Death Note

I still have yet to finish this anime, even though the rest of the episodes are sitting next to my computer.
I really do enjoy this one, but I just don’t want to find out what happens to the characters. I really like Light and I know that all can not end well. N and M kinda bore me. I prefer L to them.

I really didn’t like the movie because it didn’t have all the nuance that the anime had. They just tried to blast through the major story points and everything else suffered. The story isn’t quite the same, but I wouldn’t necessarily give them a bad rap for that (its what happens to misora).

I saw an episode of this last night, it’s the first I’ve seen, and it seemed like a whole bunch of really cool moral dilemmas and a detective story mixing with it. The art was cool, too, but not so much the drawing style, that’s pretty average, as the way visuals are used. The only thing I dislike about it is that, for all the talk from everyone about how smart and clever he is, he honestly doesn’t seem so intelligent. In the one episode I saw, he has a pretty big flaw in how to avoid drawing suspicion to himself by, you know, doing things that will very much draw attention to himself from any decent detective, let alone a bizarre master.

It helps to watch the show from the start. Both L and Kira do things to draw attention to themselves throughout the show as tactical moves. They turn out not be such bad ideas. Either way, it keeps people on their toes, keeping the show interesting throughout.

I could be missing some information that makes it wiser, but I was specifcally referring to Kira planning to kill the FBI agent following him, specifically, and leading to a the busjacker’s death when the agent is already looking to see if he’s Kira. Since that FBI agent is after Kira, if he died and none of the others, whose names Kira doesn’t know, get killed, I think it’d be pretty suspicious. Plus, the agent might be a little suspicious of the busjacker’s sudden death, especially right after it’s publically come out that Kira can control minds, within reason, before killing. Maybe he’ll do something later on to fix it, or we got some information about the search earlier that I missed telling me it isn’t so bad an idea.
It’s not that big a complaint. Writing “perfect crime” type stories is very, very hard because few people, writers included, could pull off a perfect crime.

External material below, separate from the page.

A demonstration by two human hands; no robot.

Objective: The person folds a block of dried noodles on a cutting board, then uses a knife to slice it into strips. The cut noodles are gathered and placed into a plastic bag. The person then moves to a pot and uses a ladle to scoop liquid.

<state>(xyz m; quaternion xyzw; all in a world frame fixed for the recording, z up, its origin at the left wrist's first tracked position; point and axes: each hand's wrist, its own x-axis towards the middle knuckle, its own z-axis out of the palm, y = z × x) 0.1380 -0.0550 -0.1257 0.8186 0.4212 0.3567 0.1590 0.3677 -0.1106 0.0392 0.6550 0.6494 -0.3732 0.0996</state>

At that time, it wasn’t known that he could do this all in advance therefore there was no way for him to expect this whole scenario to play out the way it did because Kira wrote all of it in advance. He also had no way of knowing to what extent Kira could control people’s actions. Considering the circumstances of the hijacker’s death, since the hijacker was a known criminal, and the intensity of the hijacking in question, there was no way in the end for Ray Penbar to know this was all Kira’s doing. Also, there was no one who knew that Kira knew his name, minus maybe his wife and she gets killed when Kira gets worried.

Sure everything is always 20/20 in hindsight, but that doesn’t mean that it is when it happens and it wasn’t.

Yeah, but the entirety of criminal and detective work is thinking enough steps in advance you’ve got hindsight for the actions you’re currently taking. I’m certainly not saying he’s dumb, he’s just not the criminal mastermind he’s painted to be.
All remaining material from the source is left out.